Lab 1: Regression with Clean Data#
Due date: January 19, 2026 (next lab session)
Objective#
The main goal of this exercise is for me to learn about your current habits and knowledge. It also serves as an example for why we need “clean” and easy to manage data.
Deliverables#
Click here to join the GitHub classroom and clone the “starter code”. There’s not much in here other than the data sets, so you’ll need to add:
- Your code to load, process, and visualize the data
- A brief report in PDF or Markdown format describing your process and answering a few questions
- A list of references, such as:
- Complete URLs, e.g. to library documentation or Stack Overflow answers
- Search queries, particularly if you used the “AI overview” response
- A complete transcript of AI chat history, if any
Instructions#
In the programming language of your choice, write a program to:
- Load the data in
simple_regression.csv - Calculate the line of best fit using simple linear regression
- Create a scatter plot of the data with the best fit line
📝 Don’t forget to document your process as you do this!
- Load the data in
Copy the plot into your report.
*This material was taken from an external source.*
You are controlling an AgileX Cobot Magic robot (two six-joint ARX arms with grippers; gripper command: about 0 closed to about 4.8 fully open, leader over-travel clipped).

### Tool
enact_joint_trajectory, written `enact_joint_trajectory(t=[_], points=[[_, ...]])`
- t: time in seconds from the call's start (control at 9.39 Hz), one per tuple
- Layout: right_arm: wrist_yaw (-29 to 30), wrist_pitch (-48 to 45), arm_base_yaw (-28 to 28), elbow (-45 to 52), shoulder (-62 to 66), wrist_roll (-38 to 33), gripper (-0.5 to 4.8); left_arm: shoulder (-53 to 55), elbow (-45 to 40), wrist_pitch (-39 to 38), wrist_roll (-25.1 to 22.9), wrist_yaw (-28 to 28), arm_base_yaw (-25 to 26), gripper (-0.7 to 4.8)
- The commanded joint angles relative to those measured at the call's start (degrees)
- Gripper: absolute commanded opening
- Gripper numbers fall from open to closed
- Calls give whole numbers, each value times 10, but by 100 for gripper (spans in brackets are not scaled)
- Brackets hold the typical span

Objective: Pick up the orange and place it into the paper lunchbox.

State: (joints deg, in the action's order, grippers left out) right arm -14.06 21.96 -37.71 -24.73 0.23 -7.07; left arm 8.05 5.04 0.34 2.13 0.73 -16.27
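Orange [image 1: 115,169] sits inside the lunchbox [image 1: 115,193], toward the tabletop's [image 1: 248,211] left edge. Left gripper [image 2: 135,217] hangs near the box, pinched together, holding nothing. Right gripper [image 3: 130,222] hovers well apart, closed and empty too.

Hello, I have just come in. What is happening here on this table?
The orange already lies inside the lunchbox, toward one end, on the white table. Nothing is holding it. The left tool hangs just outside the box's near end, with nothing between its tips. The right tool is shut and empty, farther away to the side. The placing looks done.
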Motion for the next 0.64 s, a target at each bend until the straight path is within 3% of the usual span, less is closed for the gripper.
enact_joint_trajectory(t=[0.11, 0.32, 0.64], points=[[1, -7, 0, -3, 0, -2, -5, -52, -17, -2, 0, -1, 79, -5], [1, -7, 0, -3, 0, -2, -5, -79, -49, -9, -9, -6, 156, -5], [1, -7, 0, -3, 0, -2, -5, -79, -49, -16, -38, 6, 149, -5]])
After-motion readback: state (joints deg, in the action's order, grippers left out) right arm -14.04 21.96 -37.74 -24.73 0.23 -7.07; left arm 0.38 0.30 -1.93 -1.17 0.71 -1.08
With reference to this plot, answer the following questions and justify your answer. You may make and include additional plots or calculations as desired to include in your justification.
- Is linear regression an appropriate model for these data?
- How well does your model fit the data?
- What additional information would help to create a more accurate model?
Repeat question (1), but with the
simple_regression_full.csvdataset. This contains extra columns; select only the same ones that are present insimple_regression.csv. In your report, answer the following:- What additional steps did you need to do to recreate the plot?
- Do you have any guess what this dataset represents?
Submission#
Submit your work by adding new files with git add, commit with git commit, and push your changes to GitHub with git push. You may add/commit/push as many times as you like; only the last revision will be marked. Your repo should include:
- Your source code in the language of your choice with a list of package dependencies to reproduce (e.g.
requirements.txtfor Python) - A PDF or Markdown report, including your scatter plots and responses to the questions
- Your list of references and (if applicable) AI chat histories
Labs are marked pass/fail on the basis of completion.